YOUR INSTRUCTIONS
Down to the last line, print the data that follows exactly, without its pictures.
────────
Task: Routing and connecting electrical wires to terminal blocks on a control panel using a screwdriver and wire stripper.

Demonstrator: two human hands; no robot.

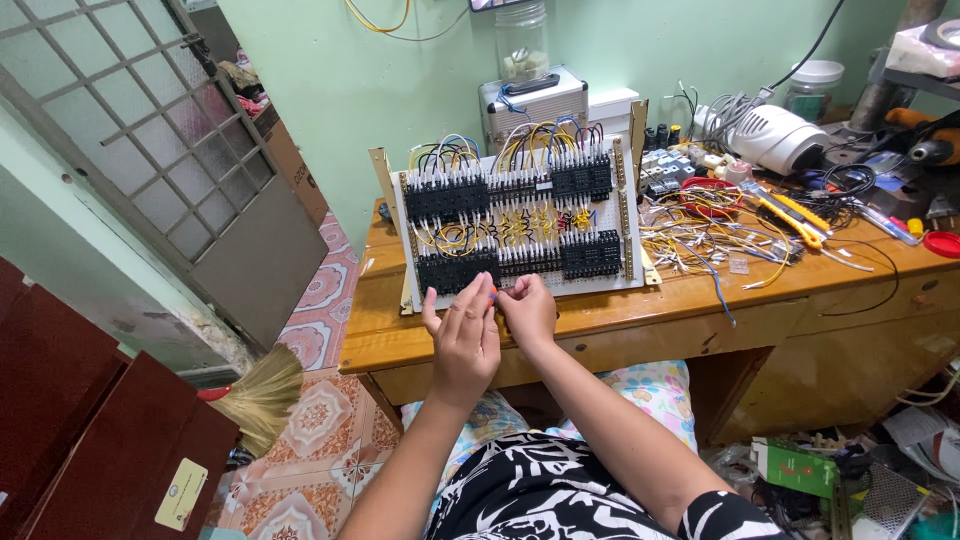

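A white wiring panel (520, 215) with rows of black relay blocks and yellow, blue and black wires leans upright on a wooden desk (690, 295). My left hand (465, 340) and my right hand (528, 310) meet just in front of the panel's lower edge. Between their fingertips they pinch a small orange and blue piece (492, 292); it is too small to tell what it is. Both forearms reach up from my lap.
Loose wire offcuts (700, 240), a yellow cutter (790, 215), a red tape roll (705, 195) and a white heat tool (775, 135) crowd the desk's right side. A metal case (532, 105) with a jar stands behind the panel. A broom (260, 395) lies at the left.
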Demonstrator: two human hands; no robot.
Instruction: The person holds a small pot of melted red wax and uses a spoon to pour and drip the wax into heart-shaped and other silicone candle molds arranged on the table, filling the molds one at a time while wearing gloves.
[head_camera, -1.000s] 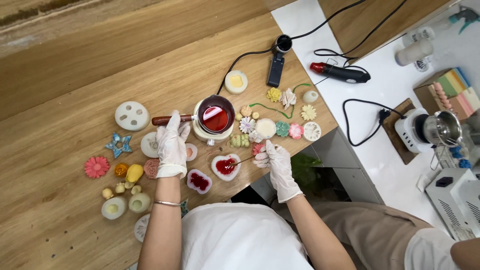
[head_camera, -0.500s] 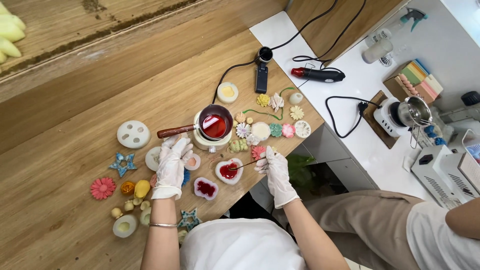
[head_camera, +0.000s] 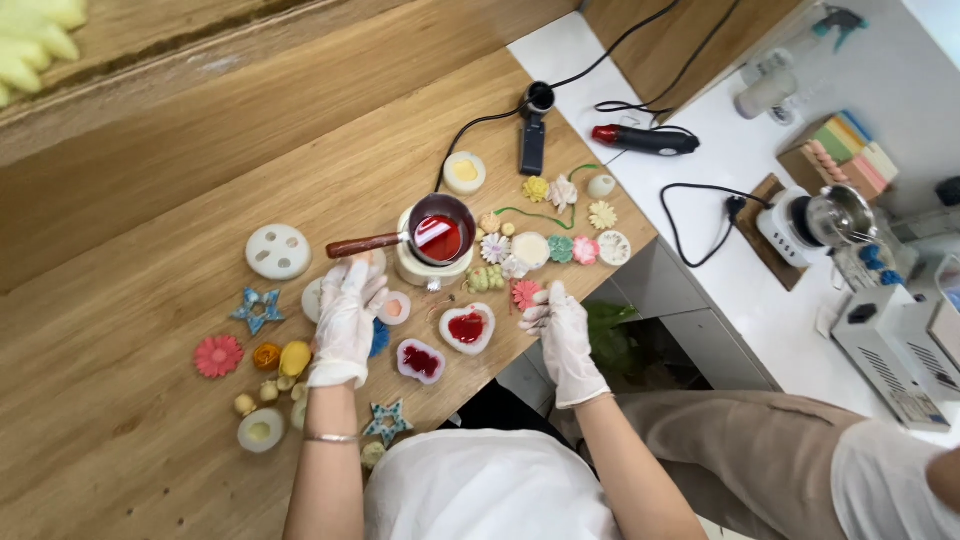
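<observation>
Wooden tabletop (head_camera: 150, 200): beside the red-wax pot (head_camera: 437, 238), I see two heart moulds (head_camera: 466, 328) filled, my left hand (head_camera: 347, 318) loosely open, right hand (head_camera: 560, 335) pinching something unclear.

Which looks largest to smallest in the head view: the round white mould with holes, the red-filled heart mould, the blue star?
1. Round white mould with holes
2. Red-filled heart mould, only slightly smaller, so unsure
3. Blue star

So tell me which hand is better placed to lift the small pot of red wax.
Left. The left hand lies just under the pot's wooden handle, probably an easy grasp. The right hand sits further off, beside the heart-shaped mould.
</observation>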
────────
EXERCISE SOLUTION
Task: Routing and connecting electrical wires to terminal blocks on a control panel using a screwdriver and wire stripper.

Demonstrator: two human hands; no robot.


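A white wiring panel (520, 215) with rows of black relay blocks and yellow, blue and black wires leans upright on a wooden desk (690, 295). My left hand (465, 340) and my right hand (528, 310) meet just in front of the panel's lower edge. Between their fingertips they pinch a small orange and blue piece (492, 292); it is too small to tell what it is. Both forearms reach up from my lap.
Loose wire offcuts (700, 240), a yellow cutter (790, 215), a red tape roll (705, 195) and a white heat tool (775, 135) crowd the desk's right side. A metal case (532, 105) with a jar stands behind the panel. A broom (260, 395) lies at the left.
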Demonstrator: two human hands; no robot.
Instruction: The person holds a small pot of melted red wax and uses a spoon to pour and drip the wax into heart-shaped and other silicone candle molds arranged on the table, filling the molds one at a time while wearing gloves.
[head_camera, -1.000s] 
[head_camera, -0.500s] 
[head_camera, +0.000s] 
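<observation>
Wooden tabletop (head_camera: 150, 200): beside the red-wax pot (head_camera: 437, 238), I see two heart moulds (head_camera: 466, 328) filled, my left hand (head_camera: 347, 318) loosely open, right hand (head_camera: 560, 335) pinching something unclear.

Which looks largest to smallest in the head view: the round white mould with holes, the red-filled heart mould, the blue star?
1. Round white mould with holes
2. Red-filled heart mould, only slightly smaller, so unsure
3. Blue star

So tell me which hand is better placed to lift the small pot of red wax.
Left. The left hand lies just under the pot's wooden handle, probably an easy grasp. The right hand sits further off, beside the heart-shaped mould.
</observation>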

Here the output is complete.